The financial situation of seniors changes as they approach retirement age. Some see the lack of income from their employment after they retire as a threat to their livelyhood. They often see paying down their loan's principle by paying extra on their mortgage each month as a smart way to get rid of debt ahead of retirement. But what if they chose to invest the same extra cash in an investment portfolio instead?
Jean Chatzky, writing for AARP Magazine ran the numbers in a recent article. She reported on a couple in their 60's who have a combined income of $200,000 a year and make a mortgage payment each month of $2367. Their mortgage balance is $363,000. They are considering paying an extra $1,400 a month to pay off their loan early.
Chatzky discouraged the couple from early payoff. She said, "Thanks in part to the mortgage-interest tax deduction, their effective interest rate is roughly 3 percent. That means paying off the mortgage gives them a 3 percent guaranteed return on their money."
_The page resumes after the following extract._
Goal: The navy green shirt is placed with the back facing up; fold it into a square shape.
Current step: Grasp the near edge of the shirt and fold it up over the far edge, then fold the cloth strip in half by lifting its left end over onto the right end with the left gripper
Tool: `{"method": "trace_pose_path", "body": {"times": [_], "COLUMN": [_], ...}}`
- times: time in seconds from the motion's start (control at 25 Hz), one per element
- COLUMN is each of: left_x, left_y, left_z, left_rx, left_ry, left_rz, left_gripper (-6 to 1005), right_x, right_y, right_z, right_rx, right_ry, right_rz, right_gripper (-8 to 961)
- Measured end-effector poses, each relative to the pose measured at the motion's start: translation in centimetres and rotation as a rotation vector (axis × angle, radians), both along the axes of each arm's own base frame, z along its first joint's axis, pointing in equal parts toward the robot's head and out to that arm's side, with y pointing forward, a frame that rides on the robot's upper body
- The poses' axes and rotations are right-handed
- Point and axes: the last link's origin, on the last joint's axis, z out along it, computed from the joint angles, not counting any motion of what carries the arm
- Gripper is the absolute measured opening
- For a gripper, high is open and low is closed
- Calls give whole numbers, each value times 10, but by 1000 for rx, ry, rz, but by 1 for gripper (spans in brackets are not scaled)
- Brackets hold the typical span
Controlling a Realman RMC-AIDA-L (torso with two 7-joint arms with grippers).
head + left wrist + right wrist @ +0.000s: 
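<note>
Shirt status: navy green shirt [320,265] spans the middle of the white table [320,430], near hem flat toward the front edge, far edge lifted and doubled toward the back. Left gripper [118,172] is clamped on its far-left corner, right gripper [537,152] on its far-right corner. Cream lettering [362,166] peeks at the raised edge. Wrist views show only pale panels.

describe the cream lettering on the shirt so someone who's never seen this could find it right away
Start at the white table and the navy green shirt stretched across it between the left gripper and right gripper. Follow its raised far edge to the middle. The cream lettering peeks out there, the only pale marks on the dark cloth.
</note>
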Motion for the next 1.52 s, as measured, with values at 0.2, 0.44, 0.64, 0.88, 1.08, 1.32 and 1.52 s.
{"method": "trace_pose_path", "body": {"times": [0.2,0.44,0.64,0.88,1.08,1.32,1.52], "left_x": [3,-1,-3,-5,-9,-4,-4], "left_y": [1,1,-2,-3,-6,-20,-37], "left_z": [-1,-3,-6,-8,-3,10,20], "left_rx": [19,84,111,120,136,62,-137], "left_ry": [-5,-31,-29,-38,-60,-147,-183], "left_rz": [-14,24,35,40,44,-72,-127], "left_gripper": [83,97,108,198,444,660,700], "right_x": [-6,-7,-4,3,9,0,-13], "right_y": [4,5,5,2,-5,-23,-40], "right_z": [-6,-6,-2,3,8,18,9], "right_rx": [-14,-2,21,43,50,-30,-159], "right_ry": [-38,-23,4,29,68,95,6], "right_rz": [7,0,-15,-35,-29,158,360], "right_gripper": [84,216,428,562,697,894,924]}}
"In contrast," Chatsky said, "an investment in a diversified portfolio, say a balanced mutual fund that's 60 percent in stocks and 40 percent in bonds, though it's not guaranteed, could reasonably be expected to grow 6 percent over time. Paying that extra $1,400 a month toward the mortgage would save the couple nearly $140,000 in interest. And investing that money instead would give them the chance to amass $280,000 in their retirement accounts."
And the nice thing about having plump retirement accounts is that once they retire and have to pull mortgage payments out of their retirement accounts, they'll probably pay a lower income tax rate, saving even more of their hard earned cash.